Il cap. 25 del Levitico, dopo le prescrizioni relative
all’anno sabatico, così ordina: “Conterai pure sette
settimane d'anni: sette volte sette anni; e queste sette settimane d'anni ti
faranno un periodo di quarantanove anni. Poi,
il decimo giorno del settimo mese farai squillar la tromba; il giorno delle
espiazioni farete squillar la tromba per tutto il paese. E santificherete il
cinquantesimo anno, e proclamerete l'affrancamento nel paese per tutti i suoi
abitanti. Sarà per voi un giubileo; ognun di voi tornerà nella sua proprietà, e
ognun di voi tornerà nella sua famiglia”. La chiamata giubilare non era una
chiamata al culto o perlomeno non lo è nell’accezione precisa del termine,
perché le prescrizioni di Lev. 25 non comportano sacrifici. Ma poiché per
l’ebreo ogni precetto eseguito è culto, si può dire che per Israele l’anno del
giubileo è il più grande culto. La sua fondazione religiosa è il sabato, che
attraverso il ritmo settenario determina l’anno sabbatico e, quindi, il giubileo
quale conclusione di sette cicli sabbatici: ciò vuol dire che, come nel sabato,
l’uomo deve sospendere il proprio dominio sul mondo e deve restituirlo a Dio,
riconoscendosi ospite di Dio nella terra di Dio. Qui appare la funzione sociale
del giubileo: se in esso l’uomo cessa di considerarsi creatore e padrone,
cessano anche i debiti e le servitù, i crediti ed i diritti acquisiti. Gli
schiavi ebrei tornano liberi, come nell’anno sabbatico, i debiti decadono, i
campi e le case vendute tornano ai
primitivi proprietari, perché non si formino accumuli di ricchezza e perciò di
potere, e la terra di Israele conservi l’antico catasto stabilito da Mosè e
Giosuè. L’intero paese vive questo anno di libertà: i poderi non arati e non seminati
restano, come gli abitanti, esposti alla grazia di Dio; ognuno è come il primo
uomo dell’Eden ma anche come un bambino che riceve.

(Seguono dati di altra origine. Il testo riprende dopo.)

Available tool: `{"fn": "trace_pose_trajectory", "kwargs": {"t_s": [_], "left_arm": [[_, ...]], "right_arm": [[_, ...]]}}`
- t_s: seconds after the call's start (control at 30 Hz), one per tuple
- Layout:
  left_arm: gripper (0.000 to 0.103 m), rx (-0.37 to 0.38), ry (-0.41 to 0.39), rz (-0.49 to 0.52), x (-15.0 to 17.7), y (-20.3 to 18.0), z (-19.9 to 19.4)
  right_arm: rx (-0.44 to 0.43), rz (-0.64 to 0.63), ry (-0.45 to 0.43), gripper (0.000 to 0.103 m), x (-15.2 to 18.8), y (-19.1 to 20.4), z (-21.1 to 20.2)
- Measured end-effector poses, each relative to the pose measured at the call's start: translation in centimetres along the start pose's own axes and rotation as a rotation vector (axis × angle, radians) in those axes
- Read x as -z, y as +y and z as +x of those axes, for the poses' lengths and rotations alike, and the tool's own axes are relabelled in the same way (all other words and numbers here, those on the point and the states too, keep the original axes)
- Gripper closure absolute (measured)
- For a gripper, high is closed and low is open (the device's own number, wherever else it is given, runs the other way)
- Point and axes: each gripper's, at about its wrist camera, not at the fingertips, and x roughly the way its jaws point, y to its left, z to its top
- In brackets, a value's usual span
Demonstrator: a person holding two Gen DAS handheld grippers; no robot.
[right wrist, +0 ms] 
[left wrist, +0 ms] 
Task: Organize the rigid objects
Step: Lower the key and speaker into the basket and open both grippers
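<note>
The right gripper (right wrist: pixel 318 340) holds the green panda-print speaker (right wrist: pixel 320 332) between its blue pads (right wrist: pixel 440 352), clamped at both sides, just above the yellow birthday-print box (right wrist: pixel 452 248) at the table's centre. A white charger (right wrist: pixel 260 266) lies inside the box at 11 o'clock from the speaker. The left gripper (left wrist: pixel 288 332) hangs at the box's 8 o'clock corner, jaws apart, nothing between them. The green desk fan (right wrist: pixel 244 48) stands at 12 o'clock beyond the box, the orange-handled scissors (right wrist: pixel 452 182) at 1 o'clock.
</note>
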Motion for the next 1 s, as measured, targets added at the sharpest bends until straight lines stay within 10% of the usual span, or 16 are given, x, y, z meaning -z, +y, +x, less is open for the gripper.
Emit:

Non bisogna vedere in
queste immagini una condanna del fare, del lavorare per produrre beni, del
possedere: è divino il comando di dominare la terra e Dio premia con molti beni
i Patriarchi e Giobbe. Ma il sabato, l’anno sabbatico ed il giubileo proclamano
la liberazione da una conseguenza del lavoro e dei beni, cioè dalla dipendenza
di un uomo da un altro uomo. La libertà ebraica vede nella dipendenza da Dio la
totale indipendenza da idoli, re, signori. L’anno giubilare probabilmente non
fu mai attuato, a differenza dell’anno sabbatico che veniva celebrato anche ai
tempi di Erode. Il messaggio del giubileo non risiede nella sua precisa e storica
esecuzione quanto nella tensione che esprime: la tensione ad allargare, da un
tempo ad un tempo più grande, la sovranità di Dio, la fraternità tra gli
uomini, la giustizia e la libertà da tutto ciò che asservisce noi ed il mondo. In
tal senso, il giubileo è una mappa messianica e, proprio come il tempo
messianico, può essere vissuto attendendolo e raccontandolo. Oggi lo si
definirebbe un ideale: ma è proprio dell’ideale rimanere “utopico”, di nessun
luogo. L’uomo biblico crede, non spera, che ciò che tarda avverrà. Di questa
fede il giubileo è un segno, anzi una parabola.
L’augurio per questo Natale 2013 è che questo
tempo di Avvento segni per noi un giubileo dai nostri tanti affanni.